As an exercise, transcribe the data below in full and exactly, omitting pictures.

(Stored data entries)
■ ■ ■ ■ ■ ■ ■
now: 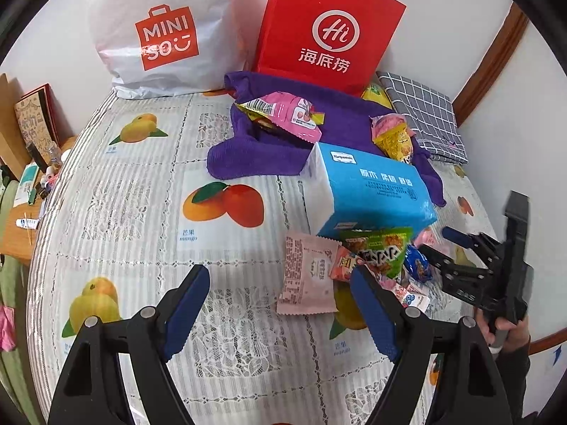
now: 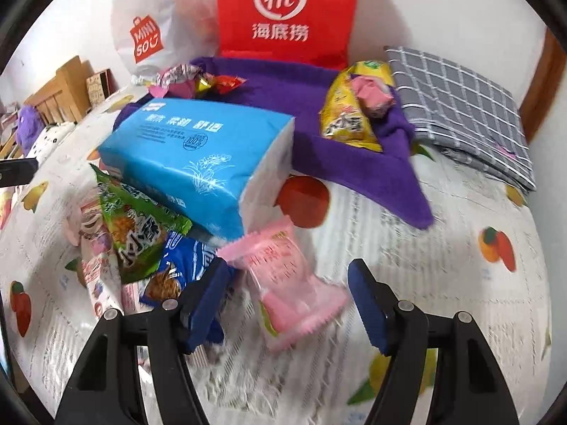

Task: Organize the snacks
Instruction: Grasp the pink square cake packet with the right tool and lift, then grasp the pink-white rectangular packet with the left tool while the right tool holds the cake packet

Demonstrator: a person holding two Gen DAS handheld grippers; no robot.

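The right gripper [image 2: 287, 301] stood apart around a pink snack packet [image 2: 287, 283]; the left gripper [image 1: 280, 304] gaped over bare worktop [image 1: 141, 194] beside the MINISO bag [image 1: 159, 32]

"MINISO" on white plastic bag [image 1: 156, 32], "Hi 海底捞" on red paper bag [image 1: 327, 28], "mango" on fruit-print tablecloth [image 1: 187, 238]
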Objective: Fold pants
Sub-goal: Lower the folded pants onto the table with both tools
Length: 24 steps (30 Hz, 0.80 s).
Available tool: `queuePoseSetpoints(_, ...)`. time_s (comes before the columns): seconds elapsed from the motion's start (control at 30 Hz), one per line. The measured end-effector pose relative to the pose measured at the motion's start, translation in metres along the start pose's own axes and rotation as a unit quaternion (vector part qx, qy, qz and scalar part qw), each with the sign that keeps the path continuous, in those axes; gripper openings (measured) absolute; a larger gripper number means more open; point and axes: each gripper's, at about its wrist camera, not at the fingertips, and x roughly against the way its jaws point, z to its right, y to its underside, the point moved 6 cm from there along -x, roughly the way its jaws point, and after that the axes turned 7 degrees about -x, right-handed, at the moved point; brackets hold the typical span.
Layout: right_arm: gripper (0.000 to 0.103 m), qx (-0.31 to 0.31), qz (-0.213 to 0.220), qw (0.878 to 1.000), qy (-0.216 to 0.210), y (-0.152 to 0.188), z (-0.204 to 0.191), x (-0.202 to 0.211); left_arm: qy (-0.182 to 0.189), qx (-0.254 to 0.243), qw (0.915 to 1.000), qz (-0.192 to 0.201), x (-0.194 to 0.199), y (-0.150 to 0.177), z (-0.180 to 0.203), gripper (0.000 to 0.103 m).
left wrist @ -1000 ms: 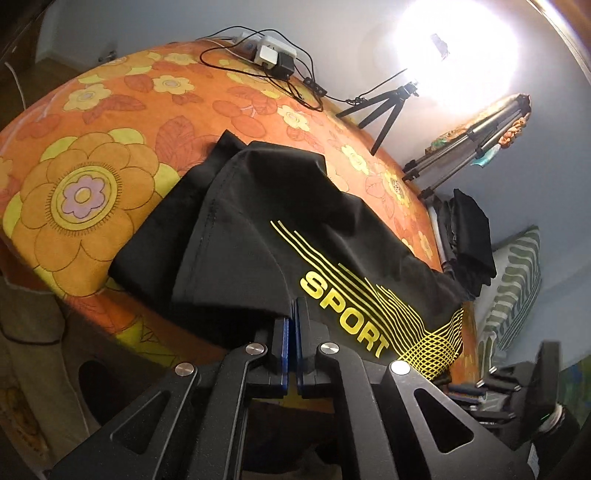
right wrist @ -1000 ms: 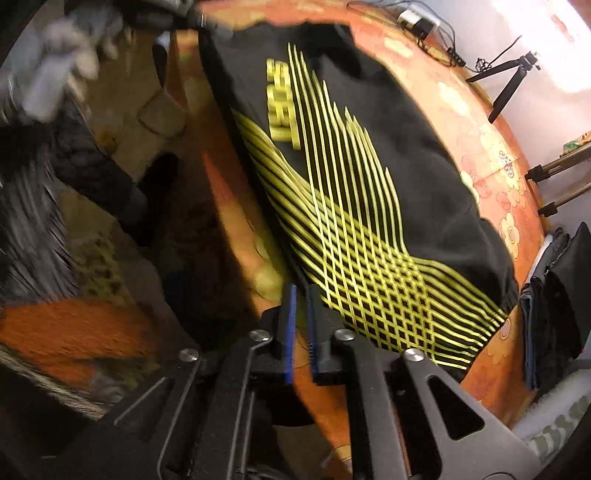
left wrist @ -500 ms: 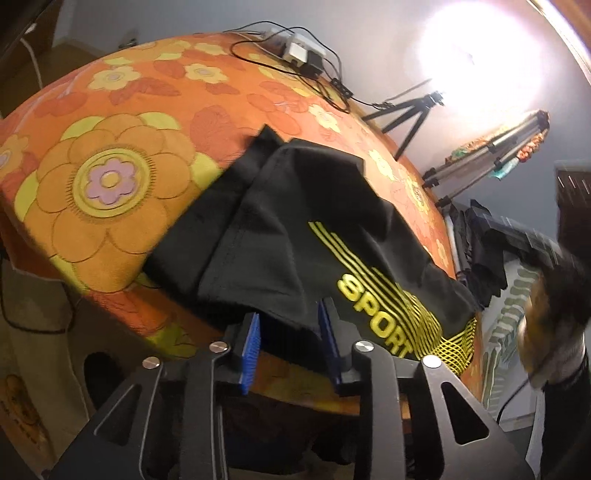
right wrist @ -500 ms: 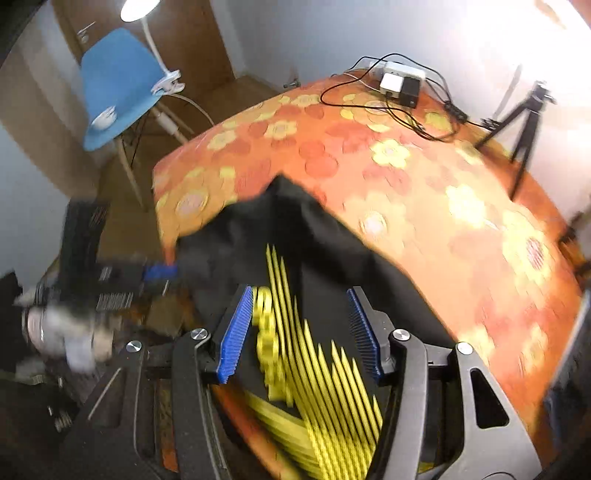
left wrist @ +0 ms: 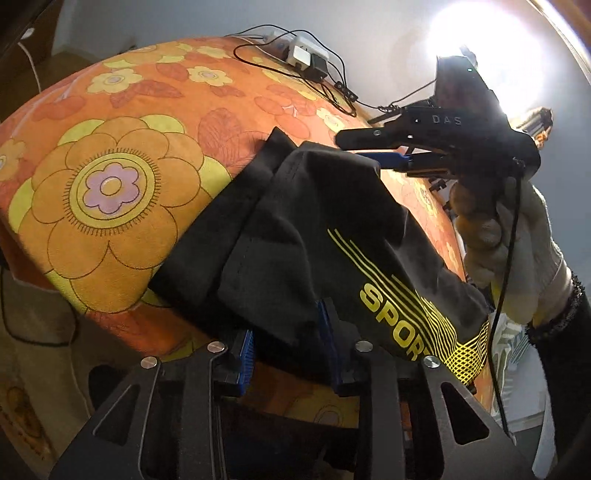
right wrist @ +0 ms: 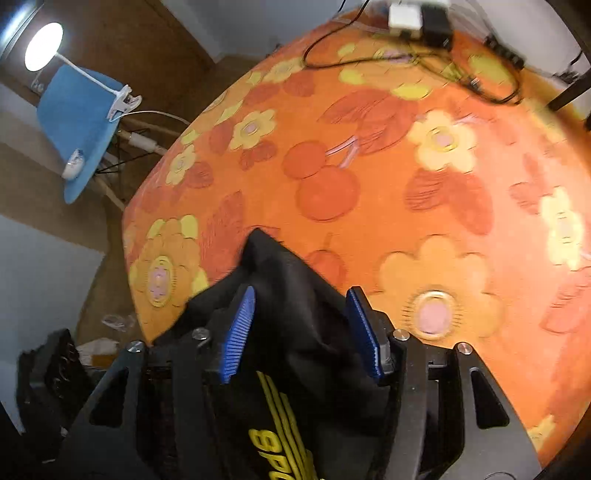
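Ahead of both your tongs lies the orange flowered bedspread (left wrist: 110, 229), and on its near edge, under both sets of jaws, lie the black sport pants (left wrist: 295, 236).

Pants: already doubled. One dark layer sits on another, with the lower layer's edge showing to the left of your left tongs. The yellow SPORT print (left wrist: 399, 317) lies on top, just right of the left tongs. The fold is loose; the far corner peaks up under your right tongs. Judgement: a first fold is done, the bundle is still long, and at least one more fold plus a smoothing remains.

Right gloved hand (left wrist: 509, 251): across the pants from the left tongs, at the cloth's far corner.

Left tongs (left wrist: 286, 350): jaws partly apart, having just eased in slightly. The near hem lies between the blue pads. They do not appear to pinch it, so you have no grip here.

Right tongs (right wrist: 303, 325): jaws roughly half apart, also just narrowed a little. They straddle the raised corner of the pants, with black cloth between the pads (right wrist: 238, 332) but gaps on both sides. Not gripped yet.

Judgement on next step: you likely need both jaws shut on their edges before carrying the cloth over.

Beyond the right tongs, at the bedspread's far edge: a power adapter with cables (right wrist: 417, 18), clear of the work.
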Motion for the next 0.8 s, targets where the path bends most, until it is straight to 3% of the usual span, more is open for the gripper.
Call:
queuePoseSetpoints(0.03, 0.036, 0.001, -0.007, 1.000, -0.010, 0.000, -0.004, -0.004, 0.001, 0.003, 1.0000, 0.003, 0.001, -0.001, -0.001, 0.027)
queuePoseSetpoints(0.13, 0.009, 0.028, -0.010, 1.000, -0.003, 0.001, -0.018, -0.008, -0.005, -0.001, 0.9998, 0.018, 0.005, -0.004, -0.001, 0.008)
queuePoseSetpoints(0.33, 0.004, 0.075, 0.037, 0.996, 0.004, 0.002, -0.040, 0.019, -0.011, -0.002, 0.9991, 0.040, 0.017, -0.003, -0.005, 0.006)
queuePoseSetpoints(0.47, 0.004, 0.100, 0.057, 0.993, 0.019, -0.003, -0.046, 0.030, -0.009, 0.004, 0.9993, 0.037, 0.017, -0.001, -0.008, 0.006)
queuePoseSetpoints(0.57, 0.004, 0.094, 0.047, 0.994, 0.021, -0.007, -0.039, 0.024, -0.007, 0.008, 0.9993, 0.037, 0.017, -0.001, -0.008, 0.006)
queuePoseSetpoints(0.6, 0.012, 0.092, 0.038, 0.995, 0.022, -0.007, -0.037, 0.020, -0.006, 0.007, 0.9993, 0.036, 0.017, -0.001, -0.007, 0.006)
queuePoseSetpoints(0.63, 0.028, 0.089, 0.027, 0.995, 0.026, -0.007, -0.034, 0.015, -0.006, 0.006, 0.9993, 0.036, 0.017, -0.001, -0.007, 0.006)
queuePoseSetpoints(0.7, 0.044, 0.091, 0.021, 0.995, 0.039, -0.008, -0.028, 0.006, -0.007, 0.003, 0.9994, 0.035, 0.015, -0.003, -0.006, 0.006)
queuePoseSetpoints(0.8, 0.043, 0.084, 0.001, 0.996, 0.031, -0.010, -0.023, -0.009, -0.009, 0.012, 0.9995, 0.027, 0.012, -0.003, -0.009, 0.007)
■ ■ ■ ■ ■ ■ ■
### ANSWER TO THE EXERCISE
now: 
now: 

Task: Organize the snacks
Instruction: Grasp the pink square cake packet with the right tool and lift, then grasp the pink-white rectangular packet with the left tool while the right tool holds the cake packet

Demonstrator: a person holding two Gen DAS handheld grippers; no robot.

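The right gripper [image 2: 287, 301] stood apart around a pink snack packet [image 2: 287, 283]; the left gripper [image 1: 280, 304] gaped over bare worktop [image 1: 141, 194] beside the MINISO bag [image 1: 159, 32]

"MINISO" on white plastic bag [image 1: 156, 32], "Hi 海底捞" on red paper bag [image 1: 327, 28], "mango" on fruit-print tablecloth [image 1: 187, 238]
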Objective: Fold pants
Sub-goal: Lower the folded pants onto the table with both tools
Length: 24 steps (30 Hz, 0.80 s).
Available tool: `queuePoseSetpoints(_, ...)`. time_s (comes before the columns): seconds elapsed from the motion's start (control at 30 Hz), one per line. The measured end-effector pose relative to the pose measured at the motion's start, translation in metres along the start pose's own axes and rotation as a unit quaternion (vector part qx, qy, qz and scalar part qw), each with the sign that keeps the path continuous, in those axes; gripper openings (measured) absolute; a larger gripper number means more open; point and axes: each gripper's, at about its wrist camera, not at the fingertips, and x roughly against the way its jaws point, z to its right, y to its underside, the point moved 6 cm from there along -x, roughly the way its jaws point, and after that the axes turned 7 degrees about -x, right-handed, at the moved point; brackets hold the typical span.
Layout: right_arm: gripper (0.000 to 0.103 m), qx (-0.31 to 0.31), qz (-0.213 to 0.220), qw (0.878 to 1.000), qy (-0.216 to 0.210), y (-0.152 to 0.188), z (-0.204 to 0.191), x (-0.202 to 0.211); left_arm: qy (-0.182 to 0.189), qx (-0.254 to 0.243), qw (0.915 to 1.000), qz (-0.192 to 0.201), x (-0.194 to 0.199), y (-0.150 to 0.177), z (-0.180 to 0.203), gripper (0.000 to 0.103 m).
left wrist @ -1000 ms: 
right wrist @ -1000 ms: 
left wrist @ -500 ms: 
right wrist @ -500 ms: 
left wrist @ +0 ms: 
right wrist @ +0 ms: 
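Ahead of both your tongs lies the orange flowered bedspread (left wrist: 110, 229), and on its near edge, under both sets of jaws, lie the black sport pants (left wrist: 295, 236).

Pants: already doubled. One dark layer sits on another, with the lower layer's edge showing to the left of your left tongs. The yellow SPORT print (left wrist: 399, 317) lies on top, just right of the left tongs. The fold is loose; the far corner peaks up under your right tongs. Judgement: a first fold is done, the bundle is still long, and at least one more fold plus a smoothing remains.

Right gloved hand (left wrist: 509, 251): across the pants from the left tongs, at the cloth's far corner.

Left tongs (left wrist: 286, 350): jaws partly apart, having just eased in slightly. The near hem lies between the blue pads. They do not appear to pinch it, so you have no grip here.

Right tongs (right wrist: 303, 325): jaws roughly half apart, also just narrowed a little. They straddle the raised corner of the pants, with black cloth between the pads (right wrist: 238, 332) but gaps on both sides. Not gripped yet.

Judgement on next step: you likely need both jaws shut on their edges before carrying the cloth over.

Beyond the right tongs, at the bedspread's far edge: a power adapter with cables (right wrist: 417, 18), clear of the work.
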Motion for the next 0.8 s, targets where the path bends most, until it is straight to 3% of the usual span, more is open for the gripper.
Call:
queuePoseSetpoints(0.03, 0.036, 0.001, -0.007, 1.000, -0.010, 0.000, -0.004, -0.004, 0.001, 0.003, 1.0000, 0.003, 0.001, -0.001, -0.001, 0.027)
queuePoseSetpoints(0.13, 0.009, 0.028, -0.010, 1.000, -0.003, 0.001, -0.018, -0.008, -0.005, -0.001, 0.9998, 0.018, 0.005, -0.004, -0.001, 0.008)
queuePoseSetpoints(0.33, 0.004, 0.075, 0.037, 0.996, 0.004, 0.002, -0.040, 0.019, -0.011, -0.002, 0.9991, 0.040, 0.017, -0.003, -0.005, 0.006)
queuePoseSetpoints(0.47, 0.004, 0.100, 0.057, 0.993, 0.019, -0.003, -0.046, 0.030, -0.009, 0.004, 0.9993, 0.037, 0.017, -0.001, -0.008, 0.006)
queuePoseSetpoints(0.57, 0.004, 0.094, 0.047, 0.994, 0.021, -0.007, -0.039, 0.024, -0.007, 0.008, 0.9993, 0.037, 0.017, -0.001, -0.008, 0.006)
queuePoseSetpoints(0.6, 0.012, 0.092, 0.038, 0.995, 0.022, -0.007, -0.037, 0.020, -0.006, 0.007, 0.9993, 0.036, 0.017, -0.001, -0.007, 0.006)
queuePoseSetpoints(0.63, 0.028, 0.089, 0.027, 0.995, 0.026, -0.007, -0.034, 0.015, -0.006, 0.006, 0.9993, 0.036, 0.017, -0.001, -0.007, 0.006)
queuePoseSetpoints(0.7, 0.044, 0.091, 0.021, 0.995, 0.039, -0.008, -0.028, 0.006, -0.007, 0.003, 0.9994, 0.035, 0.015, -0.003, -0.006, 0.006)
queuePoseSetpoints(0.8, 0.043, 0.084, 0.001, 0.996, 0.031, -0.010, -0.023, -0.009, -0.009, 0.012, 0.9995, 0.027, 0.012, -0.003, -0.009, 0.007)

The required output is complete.